Re: [Documentation] State of CPU controller in cgroup v2

From: Tejun Heo
Date: Mon Aug 29 2016 - 18:21:15 EST

Next message: Chen Gang: "Re: [PATCH] arch: all: include: asm: bitops: Use bool instead of int for all bit test functions"
Previous message: Kani, Toshimitsu: "Re: [PATCH 2/3] acpi, nfit: add dimm device notification support"
Next in thread: Andy Lutomirski: "Re: [Documentation] State of CPU controller in cgroup v2"
Messages sorted by: [ date ] [ thread ] [ subject ] [ author ]

Hello, Andy.

Sorry about the delay. Was kinda overwhelmed with other things.

On Sat, Aug 20, 2016 at 11:45:55AM -0700, Andy Lutomirski wrote:
> > This becomes clear whenever an entity is allocating memory on behalf
> > of someone else - get_user_pages(), khugepaged, swapoff and so on (and
> > likely userfaultfd too). When a task is trying to add a page to a
> > VMA, the task might not have any relationship with the VMA other than
> > that it's operating on it for someone else. The page has to be
> > charged to whoever is responsible for the VMA and the only ownership
> > which can be established is the containing mm_struct.
>
> This surprises me a bit. If I do access_process_vm(), then I would
> have expected the charge to go the caller, not the mm being accessed.

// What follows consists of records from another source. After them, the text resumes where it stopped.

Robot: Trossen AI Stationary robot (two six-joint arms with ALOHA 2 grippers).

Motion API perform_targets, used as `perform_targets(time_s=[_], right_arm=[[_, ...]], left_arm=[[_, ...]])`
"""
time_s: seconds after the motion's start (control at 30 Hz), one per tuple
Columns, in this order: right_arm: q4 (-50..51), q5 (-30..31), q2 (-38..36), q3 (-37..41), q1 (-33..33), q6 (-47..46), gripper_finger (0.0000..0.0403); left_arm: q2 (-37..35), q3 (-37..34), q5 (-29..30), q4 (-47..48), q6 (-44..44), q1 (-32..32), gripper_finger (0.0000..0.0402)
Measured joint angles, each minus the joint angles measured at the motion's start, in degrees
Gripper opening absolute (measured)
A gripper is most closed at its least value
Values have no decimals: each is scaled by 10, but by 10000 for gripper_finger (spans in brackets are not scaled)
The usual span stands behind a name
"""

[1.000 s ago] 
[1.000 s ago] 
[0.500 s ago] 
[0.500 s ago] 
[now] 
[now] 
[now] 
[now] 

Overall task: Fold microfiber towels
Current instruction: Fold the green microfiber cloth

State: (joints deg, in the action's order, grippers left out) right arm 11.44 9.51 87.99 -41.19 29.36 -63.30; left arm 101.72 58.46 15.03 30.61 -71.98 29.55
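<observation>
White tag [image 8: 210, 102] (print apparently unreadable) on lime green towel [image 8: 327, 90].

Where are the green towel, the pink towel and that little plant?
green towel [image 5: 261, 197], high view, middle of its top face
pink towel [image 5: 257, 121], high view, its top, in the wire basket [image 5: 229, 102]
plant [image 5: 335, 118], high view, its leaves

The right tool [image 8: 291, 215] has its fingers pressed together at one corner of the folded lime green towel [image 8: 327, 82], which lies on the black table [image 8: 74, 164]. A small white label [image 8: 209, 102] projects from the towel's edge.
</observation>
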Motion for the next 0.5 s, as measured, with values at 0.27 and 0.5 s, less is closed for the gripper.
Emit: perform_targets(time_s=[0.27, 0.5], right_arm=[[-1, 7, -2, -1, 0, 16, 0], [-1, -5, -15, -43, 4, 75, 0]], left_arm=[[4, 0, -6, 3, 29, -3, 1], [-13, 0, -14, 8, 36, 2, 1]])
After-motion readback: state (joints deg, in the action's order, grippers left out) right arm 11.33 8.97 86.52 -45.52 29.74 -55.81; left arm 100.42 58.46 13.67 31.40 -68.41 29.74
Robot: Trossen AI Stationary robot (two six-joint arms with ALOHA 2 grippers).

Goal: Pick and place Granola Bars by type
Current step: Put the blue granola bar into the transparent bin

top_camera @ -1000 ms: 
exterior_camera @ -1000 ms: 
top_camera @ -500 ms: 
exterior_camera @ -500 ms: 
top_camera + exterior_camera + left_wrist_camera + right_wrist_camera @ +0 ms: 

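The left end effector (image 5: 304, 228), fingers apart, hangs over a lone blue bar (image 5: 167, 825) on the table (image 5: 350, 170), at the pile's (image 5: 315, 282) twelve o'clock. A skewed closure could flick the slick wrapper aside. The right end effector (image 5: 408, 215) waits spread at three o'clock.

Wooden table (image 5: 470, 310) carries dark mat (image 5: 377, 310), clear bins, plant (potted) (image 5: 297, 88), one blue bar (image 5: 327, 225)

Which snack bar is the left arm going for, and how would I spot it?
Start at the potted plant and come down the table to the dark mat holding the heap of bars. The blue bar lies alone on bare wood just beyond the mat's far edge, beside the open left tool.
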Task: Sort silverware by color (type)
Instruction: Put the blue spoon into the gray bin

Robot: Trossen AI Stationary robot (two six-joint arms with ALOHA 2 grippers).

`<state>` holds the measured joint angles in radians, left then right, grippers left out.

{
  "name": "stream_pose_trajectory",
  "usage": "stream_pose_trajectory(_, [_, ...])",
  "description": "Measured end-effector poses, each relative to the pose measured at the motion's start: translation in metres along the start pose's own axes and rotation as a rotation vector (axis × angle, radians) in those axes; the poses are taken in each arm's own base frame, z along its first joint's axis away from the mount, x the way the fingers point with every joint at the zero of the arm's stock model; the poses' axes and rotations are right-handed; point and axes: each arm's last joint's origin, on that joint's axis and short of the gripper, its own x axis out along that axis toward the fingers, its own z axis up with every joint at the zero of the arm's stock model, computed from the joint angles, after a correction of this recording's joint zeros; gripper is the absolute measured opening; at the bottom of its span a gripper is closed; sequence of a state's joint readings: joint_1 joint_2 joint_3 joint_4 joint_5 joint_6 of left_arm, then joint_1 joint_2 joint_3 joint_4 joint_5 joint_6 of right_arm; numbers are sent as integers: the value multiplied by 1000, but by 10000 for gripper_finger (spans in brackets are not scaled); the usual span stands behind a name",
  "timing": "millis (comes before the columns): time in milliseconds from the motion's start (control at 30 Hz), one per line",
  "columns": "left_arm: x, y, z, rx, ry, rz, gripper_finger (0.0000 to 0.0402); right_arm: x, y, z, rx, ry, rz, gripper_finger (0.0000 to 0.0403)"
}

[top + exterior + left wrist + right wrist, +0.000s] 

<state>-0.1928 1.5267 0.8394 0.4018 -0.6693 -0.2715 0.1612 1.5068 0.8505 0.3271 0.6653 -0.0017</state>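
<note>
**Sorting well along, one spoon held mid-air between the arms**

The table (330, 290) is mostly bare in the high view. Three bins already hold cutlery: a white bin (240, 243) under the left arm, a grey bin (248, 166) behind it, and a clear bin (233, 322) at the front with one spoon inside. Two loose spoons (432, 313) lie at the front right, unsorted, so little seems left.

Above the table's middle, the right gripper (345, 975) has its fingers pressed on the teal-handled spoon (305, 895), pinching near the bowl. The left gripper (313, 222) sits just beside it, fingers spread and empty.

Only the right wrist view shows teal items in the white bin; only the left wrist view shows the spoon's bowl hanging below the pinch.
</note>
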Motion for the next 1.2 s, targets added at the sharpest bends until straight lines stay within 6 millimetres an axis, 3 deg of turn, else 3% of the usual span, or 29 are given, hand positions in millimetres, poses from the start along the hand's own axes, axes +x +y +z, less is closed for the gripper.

It does and should go the target mm. Who faults in a page shouldn't
be the final determinant in the ownership; otherwise, we end up in
situations where the ownership changes due to, for example,
fluctuations in page fault pattern. It doesn't make semantical sense
either. If a kthread is doing PIO for a process, why would it get
charged for the memory it's faulting in?

> What happens if a program calls read(2), though? A page may be
> inserted into page cache on behalf of an address_space without any
> particular mm being involved. There will usually be a calling task,
> though.

Most faults are synchronous and the faulting thread is a member of the
mm to be charged, so this usually isn't an issue. I don't think there
are places where we populate an address_space without knowing who it
is for (as opposed / in addition to who the operator is).

> But this is all very memcg-specific. What about other cgroups? I/O
> is per-task, right? Scheduling is definitely per-task.

They aren't separate. Think about IOs to write out page cache, CPU
cycles spent reclaiming memory or encrypting writeback IOs. It's fine
to get more granular with specific resources but the semantics gets
messy for cross-resource accounting and control without proper
scoping.

> > Consider the scenario where you have somebody faulting on behalf of a
> > foreign VMA, but the thread who created and is actively using that VMA
> > is in a different cgroup than the process leader. Who are we going to
> > charge? All possible answers seem erratic.
>
> Indeed, and this problem is probably not solvable in practice unless
> you charge all involved cgroups. But the caller's *mm* is entirely
> irrelevant here, so I don't see how this implies that cgroups need to
> keep tasks in the same process together. The relevant entities are
> the calling *task* and the target mm, and you're going to be
> hard-pressed to ensure that they belong to the same cgroup, so I think
> you need to be able handle weird cases in which there isn't an
> obviously correct cgroup to charge.

It is an erratic case which is caused by userland interface allowing
non-sensical configuration. We can accept it as a necessary trade-off
given big enough benefits or unavoidable constraints but it isn't
something to do willy-nilly.

> > For system-level and process-level operations to not step on each
> > other's toes, they need to agree on the granularity boundary -
> > system-level should be able to treat an application hierarchy as a
> > single unit. A possible solution is allowing rgroup hirearchies to
> > span across process boundaries and implementing cgroup migration
> > operations which treat such hierarchies as a single unit. I'm not yet
> > sure whether the boundary should be at program groups or rgroups.
>
> I think that, if the system cgroup manager is moving processes around
> after starting them and execing the final binary, there will be races
> and confusion, and no about of granularity fiddling will fix that.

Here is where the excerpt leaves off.